- What you will do -
Restate verbatim the span of lines below between the line with "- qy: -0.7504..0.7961" and the line with "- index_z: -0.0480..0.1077", including those two lines, and only that span.

[Dataset entries]
-- Opening Marker --

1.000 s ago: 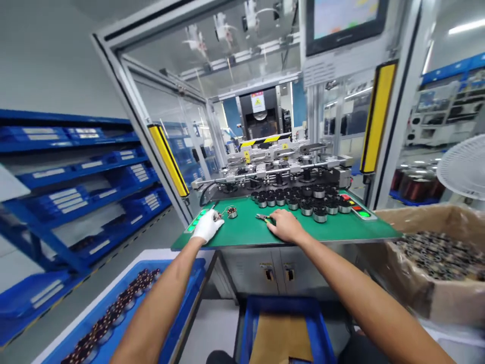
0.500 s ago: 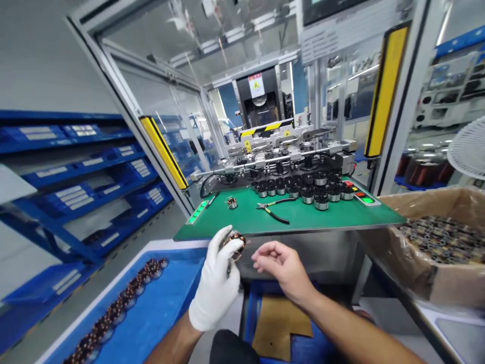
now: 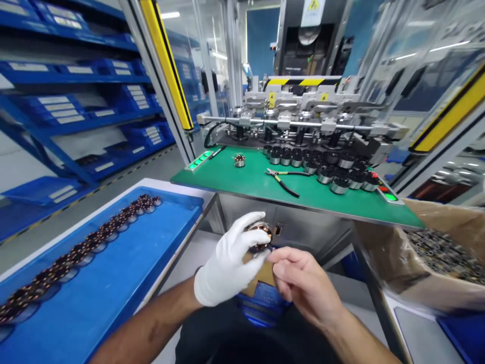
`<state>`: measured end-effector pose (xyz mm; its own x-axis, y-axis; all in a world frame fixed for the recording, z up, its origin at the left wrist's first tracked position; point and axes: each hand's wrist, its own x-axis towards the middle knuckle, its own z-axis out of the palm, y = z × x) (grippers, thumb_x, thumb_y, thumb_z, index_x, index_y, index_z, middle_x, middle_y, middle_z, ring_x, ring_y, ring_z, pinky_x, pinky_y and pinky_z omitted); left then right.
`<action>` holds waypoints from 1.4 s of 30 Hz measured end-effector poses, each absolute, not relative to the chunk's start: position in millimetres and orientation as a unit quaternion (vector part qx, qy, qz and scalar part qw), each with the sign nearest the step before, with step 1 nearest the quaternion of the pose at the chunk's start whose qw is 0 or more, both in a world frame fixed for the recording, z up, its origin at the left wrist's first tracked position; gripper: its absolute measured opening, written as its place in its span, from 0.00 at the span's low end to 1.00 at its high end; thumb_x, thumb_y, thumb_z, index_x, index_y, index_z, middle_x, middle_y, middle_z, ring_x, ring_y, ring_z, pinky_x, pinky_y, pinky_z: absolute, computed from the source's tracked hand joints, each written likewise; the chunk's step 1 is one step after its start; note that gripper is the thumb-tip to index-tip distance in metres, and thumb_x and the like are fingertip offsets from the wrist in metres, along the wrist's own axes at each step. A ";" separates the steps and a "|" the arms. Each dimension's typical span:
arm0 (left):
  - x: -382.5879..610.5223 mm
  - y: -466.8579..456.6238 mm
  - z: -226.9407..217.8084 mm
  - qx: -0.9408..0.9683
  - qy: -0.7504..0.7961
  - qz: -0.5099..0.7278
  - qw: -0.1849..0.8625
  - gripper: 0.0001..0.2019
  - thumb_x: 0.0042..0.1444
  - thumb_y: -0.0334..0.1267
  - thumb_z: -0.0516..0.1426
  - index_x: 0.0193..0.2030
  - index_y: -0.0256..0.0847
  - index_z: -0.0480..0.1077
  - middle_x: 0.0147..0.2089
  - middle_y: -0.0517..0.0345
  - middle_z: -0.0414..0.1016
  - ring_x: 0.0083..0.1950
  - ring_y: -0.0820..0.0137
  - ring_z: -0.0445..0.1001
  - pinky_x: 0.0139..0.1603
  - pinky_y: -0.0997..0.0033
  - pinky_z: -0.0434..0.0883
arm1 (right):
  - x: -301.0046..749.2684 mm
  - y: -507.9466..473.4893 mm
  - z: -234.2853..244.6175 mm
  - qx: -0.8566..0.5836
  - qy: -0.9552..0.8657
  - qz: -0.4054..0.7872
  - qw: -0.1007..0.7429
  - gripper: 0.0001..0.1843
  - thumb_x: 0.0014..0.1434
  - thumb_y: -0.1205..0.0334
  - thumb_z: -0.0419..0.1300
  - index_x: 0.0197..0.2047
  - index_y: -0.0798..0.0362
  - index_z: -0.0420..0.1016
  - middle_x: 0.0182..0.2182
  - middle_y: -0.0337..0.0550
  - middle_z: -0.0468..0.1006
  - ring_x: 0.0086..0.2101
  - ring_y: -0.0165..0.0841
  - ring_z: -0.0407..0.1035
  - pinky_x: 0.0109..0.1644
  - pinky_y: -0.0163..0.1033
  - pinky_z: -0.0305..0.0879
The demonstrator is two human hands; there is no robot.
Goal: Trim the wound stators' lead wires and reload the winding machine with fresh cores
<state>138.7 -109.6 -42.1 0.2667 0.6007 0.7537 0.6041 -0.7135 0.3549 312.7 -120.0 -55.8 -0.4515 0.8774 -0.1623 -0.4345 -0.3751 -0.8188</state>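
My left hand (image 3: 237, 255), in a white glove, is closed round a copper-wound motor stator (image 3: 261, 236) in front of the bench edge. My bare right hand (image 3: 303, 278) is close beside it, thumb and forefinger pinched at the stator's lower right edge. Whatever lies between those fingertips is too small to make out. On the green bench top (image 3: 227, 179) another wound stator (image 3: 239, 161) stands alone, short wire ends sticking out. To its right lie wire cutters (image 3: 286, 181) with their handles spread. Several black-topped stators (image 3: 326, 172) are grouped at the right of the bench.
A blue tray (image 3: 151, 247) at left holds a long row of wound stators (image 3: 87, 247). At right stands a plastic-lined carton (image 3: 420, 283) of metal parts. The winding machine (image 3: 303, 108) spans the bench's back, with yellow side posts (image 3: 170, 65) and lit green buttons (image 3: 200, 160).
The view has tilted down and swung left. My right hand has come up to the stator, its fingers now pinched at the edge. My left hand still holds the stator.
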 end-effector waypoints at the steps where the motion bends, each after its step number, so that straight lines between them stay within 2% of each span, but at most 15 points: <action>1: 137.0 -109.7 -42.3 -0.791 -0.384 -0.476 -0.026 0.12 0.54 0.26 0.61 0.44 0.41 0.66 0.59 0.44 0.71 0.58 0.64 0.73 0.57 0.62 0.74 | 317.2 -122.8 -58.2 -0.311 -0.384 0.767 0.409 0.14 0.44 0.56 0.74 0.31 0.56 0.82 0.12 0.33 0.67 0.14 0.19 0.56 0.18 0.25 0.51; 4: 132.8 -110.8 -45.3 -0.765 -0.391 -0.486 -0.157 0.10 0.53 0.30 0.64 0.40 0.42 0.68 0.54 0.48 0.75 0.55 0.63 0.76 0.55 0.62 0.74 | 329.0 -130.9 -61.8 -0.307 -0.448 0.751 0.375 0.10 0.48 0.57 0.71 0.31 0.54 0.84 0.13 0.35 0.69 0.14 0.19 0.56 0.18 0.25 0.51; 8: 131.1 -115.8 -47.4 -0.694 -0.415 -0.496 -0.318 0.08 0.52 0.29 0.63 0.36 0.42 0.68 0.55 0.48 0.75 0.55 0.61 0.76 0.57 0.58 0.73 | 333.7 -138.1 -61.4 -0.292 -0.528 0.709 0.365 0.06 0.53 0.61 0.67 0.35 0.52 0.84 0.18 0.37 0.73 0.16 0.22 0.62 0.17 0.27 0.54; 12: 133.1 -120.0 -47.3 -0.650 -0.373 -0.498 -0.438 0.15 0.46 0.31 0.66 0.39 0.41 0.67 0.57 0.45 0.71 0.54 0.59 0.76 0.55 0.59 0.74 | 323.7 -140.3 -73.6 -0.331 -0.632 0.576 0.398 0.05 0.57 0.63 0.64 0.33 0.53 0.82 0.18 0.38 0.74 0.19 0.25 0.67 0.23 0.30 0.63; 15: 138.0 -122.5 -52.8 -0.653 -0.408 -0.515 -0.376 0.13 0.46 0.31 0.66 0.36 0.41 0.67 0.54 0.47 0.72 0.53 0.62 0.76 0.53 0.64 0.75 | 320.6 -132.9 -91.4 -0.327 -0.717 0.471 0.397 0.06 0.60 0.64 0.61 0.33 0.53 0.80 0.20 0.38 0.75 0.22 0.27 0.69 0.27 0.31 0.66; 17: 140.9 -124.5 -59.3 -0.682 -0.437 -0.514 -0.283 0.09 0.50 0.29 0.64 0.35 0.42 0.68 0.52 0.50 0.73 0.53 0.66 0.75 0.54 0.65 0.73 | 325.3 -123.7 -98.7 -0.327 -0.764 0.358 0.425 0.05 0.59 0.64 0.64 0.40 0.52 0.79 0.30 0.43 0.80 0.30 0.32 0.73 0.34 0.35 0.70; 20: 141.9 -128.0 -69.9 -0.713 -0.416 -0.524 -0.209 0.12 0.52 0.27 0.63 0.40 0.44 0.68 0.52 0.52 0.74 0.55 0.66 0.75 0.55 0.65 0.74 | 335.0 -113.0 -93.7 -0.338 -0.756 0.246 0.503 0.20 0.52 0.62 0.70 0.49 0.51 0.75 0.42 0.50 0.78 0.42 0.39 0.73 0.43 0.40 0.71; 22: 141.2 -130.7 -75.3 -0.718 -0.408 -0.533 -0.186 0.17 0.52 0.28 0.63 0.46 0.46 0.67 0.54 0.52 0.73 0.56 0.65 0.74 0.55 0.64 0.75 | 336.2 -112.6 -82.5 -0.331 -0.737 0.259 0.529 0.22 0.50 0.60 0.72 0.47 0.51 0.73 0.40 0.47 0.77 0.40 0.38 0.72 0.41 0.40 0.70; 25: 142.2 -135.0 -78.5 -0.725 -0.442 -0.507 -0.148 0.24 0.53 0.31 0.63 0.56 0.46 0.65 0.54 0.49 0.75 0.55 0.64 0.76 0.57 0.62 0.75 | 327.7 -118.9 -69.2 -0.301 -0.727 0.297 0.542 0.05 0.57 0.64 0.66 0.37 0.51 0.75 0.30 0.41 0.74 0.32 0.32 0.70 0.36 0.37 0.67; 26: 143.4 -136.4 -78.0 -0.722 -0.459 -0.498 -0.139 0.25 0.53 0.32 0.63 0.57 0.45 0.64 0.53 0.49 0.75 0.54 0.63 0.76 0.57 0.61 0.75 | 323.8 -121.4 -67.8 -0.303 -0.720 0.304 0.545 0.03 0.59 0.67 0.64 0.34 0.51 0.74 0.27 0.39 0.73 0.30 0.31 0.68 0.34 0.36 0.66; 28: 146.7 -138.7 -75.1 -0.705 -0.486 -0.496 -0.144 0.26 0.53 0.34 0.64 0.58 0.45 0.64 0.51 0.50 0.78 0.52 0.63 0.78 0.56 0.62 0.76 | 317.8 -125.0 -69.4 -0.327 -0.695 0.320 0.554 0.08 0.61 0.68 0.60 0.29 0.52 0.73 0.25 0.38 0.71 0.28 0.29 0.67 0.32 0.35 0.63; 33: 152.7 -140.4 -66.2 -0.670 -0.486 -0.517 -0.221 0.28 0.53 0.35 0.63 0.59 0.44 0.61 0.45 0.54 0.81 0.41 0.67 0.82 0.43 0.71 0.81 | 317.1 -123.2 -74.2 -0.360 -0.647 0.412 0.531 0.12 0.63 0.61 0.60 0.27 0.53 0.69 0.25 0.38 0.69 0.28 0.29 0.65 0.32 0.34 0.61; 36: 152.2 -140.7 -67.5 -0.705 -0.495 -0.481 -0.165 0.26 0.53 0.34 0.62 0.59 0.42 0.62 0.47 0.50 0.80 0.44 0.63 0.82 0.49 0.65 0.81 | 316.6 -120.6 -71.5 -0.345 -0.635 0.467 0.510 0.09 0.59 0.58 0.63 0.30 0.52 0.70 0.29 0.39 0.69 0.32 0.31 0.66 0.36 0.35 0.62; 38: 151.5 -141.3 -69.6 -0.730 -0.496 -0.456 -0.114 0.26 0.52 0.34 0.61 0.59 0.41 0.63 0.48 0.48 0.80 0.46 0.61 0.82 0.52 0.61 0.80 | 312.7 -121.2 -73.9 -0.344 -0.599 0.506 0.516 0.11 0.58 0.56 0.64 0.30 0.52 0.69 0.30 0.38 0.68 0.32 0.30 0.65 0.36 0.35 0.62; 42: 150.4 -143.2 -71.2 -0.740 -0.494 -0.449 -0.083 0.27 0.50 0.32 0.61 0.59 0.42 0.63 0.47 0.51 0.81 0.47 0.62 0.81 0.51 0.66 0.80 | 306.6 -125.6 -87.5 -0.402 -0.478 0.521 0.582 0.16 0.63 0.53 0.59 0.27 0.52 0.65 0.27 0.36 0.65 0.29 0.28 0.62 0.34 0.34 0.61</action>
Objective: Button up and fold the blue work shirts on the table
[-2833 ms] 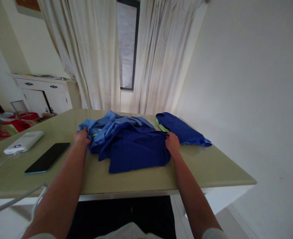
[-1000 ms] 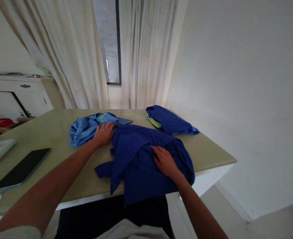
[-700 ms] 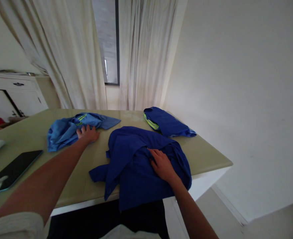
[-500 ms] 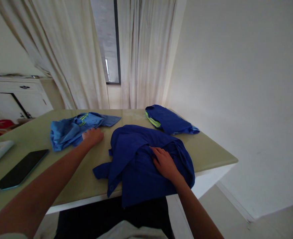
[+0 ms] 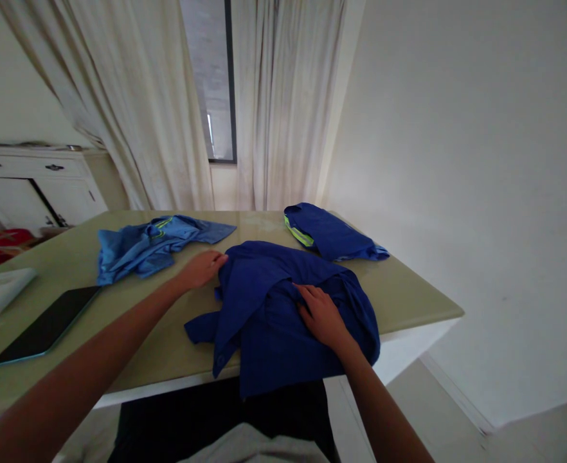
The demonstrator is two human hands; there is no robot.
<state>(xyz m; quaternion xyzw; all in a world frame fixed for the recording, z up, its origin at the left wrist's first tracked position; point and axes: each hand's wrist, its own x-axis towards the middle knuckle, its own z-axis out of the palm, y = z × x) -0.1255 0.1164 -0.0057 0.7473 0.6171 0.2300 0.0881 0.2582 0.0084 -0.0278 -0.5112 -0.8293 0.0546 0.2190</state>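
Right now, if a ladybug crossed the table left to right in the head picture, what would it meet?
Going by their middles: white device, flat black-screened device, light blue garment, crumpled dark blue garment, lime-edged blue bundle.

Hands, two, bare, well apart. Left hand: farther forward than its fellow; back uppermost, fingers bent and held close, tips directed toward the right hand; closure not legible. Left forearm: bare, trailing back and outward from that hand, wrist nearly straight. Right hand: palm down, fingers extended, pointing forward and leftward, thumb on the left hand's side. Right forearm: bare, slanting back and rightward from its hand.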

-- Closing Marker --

- Answer to this exercise -
  - qy: -0.7504..0.7961
  - qz: -0.5099..0.7278
  - qw: -0.1849..0.8625
  - gripper: 0.0001..0.2019
  - thumb_x: 0.0042..0.1444
  - thumb_y: -0.0334..0.1267
  - thumb_z: -0.0516..0.1426
  - index_x: 0.0193..0.2030
  - index_y: -0.0256..0.0847
  - index_z: -0.0480..0.1077

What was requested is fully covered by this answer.